[Problem statement] Could you return the data below exactly as it appears?

[Information shown]
☆ ☆ ☆ ☆ ☆ ☆ ☆
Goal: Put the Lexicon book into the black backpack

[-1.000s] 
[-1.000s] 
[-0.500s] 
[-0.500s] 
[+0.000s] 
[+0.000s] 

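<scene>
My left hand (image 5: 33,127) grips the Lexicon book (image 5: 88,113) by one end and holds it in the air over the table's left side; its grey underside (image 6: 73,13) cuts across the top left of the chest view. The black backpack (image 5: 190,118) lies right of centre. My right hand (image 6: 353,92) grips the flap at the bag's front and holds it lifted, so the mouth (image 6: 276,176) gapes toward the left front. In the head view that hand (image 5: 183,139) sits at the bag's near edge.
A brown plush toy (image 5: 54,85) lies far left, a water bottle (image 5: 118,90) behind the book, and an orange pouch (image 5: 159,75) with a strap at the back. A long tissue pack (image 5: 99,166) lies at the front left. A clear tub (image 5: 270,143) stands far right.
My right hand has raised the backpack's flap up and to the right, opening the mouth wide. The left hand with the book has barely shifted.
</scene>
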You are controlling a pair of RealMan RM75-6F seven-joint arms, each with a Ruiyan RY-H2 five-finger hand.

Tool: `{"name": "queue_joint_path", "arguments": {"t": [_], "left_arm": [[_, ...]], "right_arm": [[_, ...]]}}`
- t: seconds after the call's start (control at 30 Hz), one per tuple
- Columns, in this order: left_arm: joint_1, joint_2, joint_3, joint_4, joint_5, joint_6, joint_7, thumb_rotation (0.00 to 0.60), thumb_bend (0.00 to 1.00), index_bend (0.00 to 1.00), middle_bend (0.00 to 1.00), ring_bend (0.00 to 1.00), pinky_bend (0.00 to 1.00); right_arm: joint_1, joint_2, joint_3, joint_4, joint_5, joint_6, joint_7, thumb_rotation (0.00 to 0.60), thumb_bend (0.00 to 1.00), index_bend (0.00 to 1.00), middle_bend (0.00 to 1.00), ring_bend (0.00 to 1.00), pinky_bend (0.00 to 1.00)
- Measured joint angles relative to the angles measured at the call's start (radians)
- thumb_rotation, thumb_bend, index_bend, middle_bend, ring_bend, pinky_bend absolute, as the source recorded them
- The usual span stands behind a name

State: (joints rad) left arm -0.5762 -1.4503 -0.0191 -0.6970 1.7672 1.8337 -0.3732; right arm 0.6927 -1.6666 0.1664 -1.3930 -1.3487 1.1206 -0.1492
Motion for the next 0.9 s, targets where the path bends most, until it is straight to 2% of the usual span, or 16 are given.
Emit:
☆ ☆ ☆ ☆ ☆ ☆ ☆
[Written reply]
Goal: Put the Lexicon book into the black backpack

[-1.000s] 
[-1.000s] 
[-0.500s] 
[-0.500s] 
[+0.000s] 
[+0.000s] 

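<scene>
My left hand (image 5: 33,127) grips the Lexicon book (image 5: 88,113) by one end and holds it in the air over the table's left side; its grey underside (image 6: 73,13) cuts across the top left of the chest view. The black backpack (image 5: 190,118) lies right of centre. My right hand (image 6: 353,92) grips the flap at the bag's front and holds it lifted, so the mouth (image 6: 276,176) gapes toward the left front. In the head view that hand (image 5: 183,139) sits at the bag's near edge.
A brown plush toy (image 5: 54,85) lies far left, a water bottle (image 5: 118,90) behind the book, and an orange pouch (image 5: 159,75) with a strap at the back. A long tissue pack (image 5: 99,166) lies at the front left. A clear tub (image 5: 270,143) stands far right.
My right hand has raised the backpack's flap up and to the right, opening the mouth wide. The left hand with the book has barely shifted.
</scene>
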You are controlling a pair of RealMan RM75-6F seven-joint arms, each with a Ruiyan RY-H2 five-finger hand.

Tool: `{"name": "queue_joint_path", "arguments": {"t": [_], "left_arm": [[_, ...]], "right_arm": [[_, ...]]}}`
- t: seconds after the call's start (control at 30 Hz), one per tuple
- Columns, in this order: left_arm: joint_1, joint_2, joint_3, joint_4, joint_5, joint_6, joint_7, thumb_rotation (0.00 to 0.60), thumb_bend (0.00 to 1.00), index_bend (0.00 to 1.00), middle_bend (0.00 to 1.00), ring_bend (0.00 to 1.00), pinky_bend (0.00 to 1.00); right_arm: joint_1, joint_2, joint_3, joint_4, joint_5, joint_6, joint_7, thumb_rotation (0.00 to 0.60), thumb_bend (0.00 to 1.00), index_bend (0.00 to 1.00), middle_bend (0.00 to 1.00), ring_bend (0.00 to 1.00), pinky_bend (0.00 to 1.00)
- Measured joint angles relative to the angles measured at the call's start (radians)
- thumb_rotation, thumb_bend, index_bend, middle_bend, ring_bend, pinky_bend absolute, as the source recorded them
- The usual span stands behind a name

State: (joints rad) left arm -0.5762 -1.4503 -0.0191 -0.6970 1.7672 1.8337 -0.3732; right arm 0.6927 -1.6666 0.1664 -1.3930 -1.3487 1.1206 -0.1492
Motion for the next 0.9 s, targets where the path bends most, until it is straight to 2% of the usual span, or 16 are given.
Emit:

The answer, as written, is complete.